REQUIRED WORK:
What is the number of lines in the entries that contain the word "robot"? Answer with that figure alone.

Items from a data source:
- - - - -

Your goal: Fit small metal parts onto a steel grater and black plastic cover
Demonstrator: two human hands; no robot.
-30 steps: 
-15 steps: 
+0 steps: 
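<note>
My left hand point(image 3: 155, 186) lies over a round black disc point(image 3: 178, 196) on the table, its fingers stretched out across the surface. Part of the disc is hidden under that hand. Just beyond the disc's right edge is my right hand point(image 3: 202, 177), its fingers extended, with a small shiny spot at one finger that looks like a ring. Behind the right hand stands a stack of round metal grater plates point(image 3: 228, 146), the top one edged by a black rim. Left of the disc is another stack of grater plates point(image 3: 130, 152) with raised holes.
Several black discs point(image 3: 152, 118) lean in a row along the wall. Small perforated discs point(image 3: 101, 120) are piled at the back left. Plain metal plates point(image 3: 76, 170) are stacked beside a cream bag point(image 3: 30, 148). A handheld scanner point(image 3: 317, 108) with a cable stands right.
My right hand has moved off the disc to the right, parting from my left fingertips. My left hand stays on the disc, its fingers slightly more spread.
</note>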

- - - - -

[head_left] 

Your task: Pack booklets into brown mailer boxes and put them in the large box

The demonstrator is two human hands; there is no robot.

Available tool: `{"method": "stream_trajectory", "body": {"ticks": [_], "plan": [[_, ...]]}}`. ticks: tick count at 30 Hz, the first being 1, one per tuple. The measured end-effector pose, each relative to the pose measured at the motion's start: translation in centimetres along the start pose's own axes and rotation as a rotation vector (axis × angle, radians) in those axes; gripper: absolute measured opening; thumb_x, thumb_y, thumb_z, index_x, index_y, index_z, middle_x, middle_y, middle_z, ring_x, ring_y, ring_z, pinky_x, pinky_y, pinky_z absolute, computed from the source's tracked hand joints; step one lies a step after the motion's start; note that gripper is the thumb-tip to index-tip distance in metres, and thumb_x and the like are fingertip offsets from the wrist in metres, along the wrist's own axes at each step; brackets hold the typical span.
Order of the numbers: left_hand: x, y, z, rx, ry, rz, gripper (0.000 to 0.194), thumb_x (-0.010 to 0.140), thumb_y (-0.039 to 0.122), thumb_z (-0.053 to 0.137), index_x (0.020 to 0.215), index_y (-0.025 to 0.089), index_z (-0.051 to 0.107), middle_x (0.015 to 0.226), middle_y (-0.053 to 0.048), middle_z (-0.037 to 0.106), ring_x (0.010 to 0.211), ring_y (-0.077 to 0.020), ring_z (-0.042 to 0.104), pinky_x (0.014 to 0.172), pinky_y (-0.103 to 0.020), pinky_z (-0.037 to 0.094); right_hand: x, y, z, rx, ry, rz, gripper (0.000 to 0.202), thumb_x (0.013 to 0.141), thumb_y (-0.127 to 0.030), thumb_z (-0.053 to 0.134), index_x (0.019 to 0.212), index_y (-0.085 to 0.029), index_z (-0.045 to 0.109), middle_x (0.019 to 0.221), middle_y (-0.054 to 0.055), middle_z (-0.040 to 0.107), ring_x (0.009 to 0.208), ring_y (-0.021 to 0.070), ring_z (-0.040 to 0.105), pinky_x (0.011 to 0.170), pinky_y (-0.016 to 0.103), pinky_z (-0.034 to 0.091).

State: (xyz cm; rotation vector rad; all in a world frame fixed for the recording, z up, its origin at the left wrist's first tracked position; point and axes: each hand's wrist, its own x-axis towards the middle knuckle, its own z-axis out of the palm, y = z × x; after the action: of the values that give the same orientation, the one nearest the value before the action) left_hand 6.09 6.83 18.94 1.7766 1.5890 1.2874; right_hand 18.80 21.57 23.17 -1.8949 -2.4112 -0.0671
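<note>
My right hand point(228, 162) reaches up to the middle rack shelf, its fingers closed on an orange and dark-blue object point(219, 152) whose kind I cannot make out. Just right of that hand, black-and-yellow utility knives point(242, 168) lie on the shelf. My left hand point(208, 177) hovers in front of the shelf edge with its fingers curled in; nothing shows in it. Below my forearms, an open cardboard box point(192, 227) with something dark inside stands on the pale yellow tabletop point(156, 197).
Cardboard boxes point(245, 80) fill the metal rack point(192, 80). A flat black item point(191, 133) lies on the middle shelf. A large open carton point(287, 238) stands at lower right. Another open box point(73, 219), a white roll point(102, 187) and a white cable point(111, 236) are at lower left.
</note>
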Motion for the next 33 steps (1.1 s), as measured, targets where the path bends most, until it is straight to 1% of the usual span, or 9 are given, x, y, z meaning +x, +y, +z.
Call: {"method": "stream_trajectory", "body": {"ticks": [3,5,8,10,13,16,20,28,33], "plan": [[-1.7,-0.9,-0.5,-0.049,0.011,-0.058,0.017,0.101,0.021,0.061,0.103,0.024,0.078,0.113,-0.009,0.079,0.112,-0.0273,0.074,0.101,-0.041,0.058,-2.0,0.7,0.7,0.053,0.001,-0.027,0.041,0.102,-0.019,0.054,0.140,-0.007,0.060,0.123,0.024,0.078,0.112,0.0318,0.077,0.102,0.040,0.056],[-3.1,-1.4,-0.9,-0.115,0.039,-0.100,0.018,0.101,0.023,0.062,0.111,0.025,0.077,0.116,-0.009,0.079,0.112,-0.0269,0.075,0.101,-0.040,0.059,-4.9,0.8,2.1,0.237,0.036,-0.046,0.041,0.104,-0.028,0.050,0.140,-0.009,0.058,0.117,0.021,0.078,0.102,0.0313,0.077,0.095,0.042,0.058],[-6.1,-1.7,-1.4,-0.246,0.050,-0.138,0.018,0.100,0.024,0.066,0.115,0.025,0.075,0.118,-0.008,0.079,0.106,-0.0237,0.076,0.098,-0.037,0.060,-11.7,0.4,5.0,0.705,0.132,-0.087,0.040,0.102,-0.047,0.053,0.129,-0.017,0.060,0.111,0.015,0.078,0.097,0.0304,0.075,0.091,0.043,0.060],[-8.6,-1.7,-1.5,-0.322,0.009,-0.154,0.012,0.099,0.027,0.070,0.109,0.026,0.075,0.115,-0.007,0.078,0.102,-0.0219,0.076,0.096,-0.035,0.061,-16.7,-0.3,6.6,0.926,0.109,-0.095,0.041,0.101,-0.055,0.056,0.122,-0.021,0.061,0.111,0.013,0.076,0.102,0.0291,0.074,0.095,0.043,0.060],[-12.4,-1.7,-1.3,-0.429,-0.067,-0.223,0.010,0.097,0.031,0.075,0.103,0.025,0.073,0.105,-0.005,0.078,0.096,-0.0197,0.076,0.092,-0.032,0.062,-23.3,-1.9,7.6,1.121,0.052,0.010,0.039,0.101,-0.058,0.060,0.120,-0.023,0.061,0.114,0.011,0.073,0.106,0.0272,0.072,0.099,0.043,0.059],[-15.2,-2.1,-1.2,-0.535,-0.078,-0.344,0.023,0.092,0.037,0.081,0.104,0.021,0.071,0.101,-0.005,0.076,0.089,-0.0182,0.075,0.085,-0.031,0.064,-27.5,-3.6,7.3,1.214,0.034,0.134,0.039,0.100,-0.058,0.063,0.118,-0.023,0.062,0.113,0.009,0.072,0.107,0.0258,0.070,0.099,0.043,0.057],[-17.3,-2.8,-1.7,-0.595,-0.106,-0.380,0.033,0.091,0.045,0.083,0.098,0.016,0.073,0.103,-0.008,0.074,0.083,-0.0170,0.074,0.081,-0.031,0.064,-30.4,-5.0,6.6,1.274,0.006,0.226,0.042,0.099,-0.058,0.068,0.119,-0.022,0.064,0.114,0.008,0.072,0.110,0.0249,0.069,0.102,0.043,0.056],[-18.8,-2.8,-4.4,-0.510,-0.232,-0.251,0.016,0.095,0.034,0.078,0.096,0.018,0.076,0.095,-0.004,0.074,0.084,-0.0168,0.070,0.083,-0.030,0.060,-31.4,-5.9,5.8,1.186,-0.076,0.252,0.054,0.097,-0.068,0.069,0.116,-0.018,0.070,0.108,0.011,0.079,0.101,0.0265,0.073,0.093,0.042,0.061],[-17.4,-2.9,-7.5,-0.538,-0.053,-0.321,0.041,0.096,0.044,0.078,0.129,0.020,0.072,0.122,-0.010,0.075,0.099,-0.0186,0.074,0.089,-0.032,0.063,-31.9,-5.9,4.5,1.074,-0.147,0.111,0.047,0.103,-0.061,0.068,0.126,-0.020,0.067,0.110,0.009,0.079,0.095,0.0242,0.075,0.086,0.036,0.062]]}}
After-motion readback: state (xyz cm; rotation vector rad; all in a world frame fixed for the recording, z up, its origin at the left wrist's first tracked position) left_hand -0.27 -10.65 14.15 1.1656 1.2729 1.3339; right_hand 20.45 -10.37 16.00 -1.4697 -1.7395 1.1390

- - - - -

THE COMPLETED TASK:
2